Situations (1) and (3) are problematic for host Python packages that
need Python 3.x. Such packages use <pkg>_NEEDS_HOST_PYTHON = python3,
but if they use setuptools as their setup type, they will not find
setuptools installed for host-python3 in situations (1) and (3)
described above.
We currently have a single package that sets <pkg>_NEEDS_HOST_PYTHON =
python3: host-meson. host-meson generally works because if setuptools
is not found, it falls back to distutils, which is part of the
standard Python library. However, if there is a setuptools version
installed system-wide, it may be picked up, but may not necessarily be
the same version as Buildroot setuptools, potentially causing
problems.
This commit makes the necessary change to the python-package
infrastructure to fix this behavior, by identifying the following
cases:
- When a host Python package says <pkg>_NEEDS_HOST_PYTHON = python3,
then we know it wants setuptools installed for host-python3, so we
use host-python3-setuptools.
- When a host Python package says <pkg>_NEEDS_HOST_PYTHON = python2,
then we known it wants setuptools installed for host-python, so we
use host-python-setuptools.
- When BR2_PACKAGE_PYTHON3=y, and we have a target package, or a host
package with no NEEDS_HOST_PYTHON option, then we want setuptools
installed for host-python3, so we use host-python3-setuptools.

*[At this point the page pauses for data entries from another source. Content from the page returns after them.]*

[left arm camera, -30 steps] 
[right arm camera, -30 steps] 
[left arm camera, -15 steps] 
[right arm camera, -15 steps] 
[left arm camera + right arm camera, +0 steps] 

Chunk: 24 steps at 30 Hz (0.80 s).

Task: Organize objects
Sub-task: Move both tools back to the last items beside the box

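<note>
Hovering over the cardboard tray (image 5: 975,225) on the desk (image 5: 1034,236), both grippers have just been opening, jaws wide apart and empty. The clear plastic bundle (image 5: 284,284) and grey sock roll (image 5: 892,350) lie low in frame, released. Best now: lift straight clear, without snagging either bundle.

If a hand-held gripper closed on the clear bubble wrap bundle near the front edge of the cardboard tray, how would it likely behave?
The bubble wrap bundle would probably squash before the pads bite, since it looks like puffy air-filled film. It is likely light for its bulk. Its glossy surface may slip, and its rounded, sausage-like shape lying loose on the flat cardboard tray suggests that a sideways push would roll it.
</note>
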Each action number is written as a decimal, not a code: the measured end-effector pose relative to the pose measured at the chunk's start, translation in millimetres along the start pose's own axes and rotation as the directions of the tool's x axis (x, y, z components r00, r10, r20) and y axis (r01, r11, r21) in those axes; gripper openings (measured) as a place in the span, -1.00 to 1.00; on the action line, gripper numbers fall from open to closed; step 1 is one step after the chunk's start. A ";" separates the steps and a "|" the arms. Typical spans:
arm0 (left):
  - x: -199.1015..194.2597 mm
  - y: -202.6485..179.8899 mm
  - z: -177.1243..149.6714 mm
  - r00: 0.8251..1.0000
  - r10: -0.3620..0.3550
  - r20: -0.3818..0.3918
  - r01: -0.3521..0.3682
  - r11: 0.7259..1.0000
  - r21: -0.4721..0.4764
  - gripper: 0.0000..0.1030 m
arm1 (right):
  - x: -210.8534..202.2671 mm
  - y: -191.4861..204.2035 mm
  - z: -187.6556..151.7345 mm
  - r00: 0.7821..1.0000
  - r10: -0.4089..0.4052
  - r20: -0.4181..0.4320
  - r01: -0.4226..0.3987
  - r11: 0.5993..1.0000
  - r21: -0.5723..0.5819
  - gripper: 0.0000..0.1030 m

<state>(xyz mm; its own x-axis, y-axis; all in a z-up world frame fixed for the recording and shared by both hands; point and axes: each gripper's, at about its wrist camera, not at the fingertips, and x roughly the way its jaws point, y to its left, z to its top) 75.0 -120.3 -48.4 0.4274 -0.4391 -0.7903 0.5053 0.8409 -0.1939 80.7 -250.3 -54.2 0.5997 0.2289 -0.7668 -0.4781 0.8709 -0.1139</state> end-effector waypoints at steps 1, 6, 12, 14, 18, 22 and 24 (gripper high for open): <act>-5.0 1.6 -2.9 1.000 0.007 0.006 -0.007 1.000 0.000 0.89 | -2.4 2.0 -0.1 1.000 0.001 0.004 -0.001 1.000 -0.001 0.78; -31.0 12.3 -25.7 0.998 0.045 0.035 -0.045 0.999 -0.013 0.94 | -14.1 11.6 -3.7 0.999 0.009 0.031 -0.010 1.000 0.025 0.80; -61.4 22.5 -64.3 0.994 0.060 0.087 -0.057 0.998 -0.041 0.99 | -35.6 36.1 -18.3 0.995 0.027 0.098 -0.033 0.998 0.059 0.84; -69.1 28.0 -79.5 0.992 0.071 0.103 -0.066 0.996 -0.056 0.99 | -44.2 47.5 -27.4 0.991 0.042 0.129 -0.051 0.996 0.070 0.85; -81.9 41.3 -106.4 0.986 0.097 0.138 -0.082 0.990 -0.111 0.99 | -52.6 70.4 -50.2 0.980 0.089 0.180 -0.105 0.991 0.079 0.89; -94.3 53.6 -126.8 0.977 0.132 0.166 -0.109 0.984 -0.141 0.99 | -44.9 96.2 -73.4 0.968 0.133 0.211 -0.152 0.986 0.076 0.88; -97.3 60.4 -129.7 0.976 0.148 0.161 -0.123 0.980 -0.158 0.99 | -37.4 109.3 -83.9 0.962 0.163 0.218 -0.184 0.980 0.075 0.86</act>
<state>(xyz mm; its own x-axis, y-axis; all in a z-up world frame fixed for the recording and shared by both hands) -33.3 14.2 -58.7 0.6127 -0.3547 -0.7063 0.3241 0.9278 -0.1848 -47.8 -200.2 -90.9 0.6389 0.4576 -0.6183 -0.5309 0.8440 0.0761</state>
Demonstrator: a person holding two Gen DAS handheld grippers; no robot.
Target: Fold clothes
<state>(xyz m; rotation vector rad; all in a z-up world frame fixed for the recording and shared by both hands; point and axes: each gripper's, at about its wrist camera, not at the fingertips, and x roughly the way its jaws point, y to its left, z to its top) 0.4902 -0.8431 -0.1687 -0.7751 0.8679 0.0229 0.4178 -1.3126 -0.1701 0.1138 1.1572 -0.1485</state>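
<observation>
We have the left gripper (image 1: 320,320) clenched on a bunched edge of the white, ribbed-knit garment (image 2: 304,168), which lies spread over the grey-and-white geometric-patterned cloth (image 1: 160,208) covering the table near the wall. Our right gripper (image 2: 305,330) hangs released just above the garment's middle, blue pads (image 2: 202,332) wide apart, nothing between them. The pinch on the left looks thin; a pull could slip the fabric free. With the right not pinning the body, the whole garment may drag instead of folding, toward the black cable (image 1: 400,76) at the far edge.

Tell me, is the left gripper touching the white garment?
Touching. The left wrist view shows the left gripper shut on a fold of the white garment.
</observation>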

- When BR2_PACKAGE_PYTHON=y or no target interpreter is enabled at
all, and we have a target package, or a host package with no
NEEDS_HOST_PYTHON option, then we want setuptools for host-python,
so we use host-python-setuptools.
To make this happen, we use host-python3-setuptools introduced in a
previous commit, but we also change host-python-setuptools to force
its installation for host-python. The latter is needed if you build
with BR2_PACKAGE_PYTHON3=y but want to install a Python-based package
that has NEEDS_HOST_PYTHON=python2.
There is one single package that needs be adjusted following this:
lirc-tools, because it is not using the python-package
infrastructure. It directly depends on host-python-setuptools, which
no longer works because host-python-setuptools now only installs for
Python 2.x, while lirc-tools Python binding only supports Python
3.x. Switching to host-python3-setuptools solves this problem.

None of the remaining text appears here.